Print nothing but the lines below starting at the line that holds "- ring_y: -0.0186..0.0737" and ending at the line that holds "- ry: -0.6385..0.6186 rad", including both, each exactly as written.

*Data extract*:

*-*-*

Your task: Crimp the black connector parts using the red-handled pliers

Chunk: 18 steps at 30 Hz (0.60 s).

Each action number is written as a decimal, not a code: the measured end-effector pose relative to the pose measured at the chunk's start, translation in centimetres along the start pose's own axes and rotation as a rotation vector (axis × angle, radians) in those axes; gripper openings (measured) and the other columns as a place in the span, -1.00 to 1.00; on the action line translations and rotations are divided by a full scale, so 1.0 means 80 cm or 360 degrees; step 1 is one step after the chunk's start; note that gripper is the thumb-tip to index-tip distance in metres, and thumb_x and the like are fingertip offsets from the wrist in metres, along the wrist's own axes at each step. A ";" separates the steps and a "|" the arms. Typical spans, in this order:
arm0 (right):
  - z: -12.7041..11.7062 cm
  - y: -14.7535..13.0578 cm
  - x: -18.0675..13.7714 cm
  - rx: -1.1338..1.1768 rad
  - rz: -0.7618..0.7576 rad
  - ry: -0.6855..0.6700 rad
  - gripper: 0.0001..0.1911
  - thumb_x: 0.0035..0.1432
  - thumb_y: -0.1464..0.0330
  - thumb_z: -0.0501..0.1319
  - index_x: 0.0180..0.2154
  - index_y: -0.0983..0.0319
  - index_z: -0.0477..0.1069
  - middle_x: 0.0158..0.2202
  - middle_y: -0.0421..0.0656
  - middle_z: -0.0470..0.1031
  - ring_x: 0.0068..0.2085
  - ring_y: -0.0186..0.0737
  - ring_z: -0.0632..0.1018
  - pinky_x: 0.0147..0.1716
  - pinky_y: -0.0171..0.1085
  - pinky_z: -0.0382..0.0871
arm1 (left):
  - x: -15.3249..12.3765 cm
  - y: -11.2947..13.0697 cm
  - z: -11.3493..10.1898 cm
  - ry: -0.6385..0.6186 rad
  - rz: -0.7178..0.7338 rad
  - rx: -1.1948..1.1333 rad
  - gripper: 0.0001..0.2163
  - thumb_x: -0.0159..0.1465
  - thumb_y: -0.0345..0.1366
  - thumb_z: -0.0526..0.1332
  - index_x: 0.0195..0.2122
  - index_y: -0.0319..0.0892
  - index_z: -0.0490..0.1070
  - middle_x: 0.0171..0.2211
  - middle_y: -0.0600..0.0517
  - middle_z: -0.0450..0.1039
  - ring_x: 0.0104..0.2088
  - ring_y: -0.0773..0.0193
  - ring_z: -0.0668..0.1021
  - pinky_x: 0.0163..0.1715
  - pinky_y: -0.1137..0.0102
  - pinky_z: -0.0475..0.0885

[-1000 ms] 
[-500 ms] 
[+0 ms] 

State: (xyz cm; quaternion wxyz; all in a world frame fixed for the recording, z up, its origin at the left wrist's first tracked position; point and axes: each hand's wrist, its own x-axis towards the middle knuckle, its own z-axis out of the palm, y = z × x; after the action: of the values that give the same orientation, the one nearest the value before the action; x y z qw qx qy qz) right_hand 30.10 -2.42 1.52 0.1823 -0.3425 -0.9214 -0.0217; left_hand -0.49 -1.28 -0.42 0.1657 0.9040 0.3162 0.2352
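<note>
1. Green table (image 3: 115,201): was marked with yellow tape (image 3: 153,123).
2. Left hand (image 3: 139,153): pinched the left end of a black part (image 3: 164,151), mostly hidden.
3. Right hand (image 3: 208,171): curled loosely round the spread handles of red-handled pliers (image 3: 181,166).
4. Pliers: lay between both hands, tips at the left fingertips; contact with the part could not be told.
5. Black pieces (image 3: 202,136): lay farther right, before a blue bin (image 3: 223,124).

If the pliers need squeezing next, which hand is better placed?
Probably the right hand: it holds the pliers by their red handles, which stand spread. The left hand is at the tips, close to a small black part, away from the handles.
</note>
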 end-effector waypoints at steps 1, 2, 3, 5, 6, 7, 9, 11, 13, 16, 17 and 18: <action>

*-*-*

*Solution for this exercise*:
  - ring_y: -0.0186..0.0737
  - ring_z: -0.0632..0.1018
  - pinky_x: 0.0147..0.1716
  - pinky_y: -0.0171..0.1085
  - pinky_z: -0.0382..0.0871
arm1 (left):
  - x: -15.3249..12.3765 cm
  - y: -11.2947..13.0697 cm
  - z: -11.3493..10.1898 cm
  - ry: -0.6385..0.6186 rad

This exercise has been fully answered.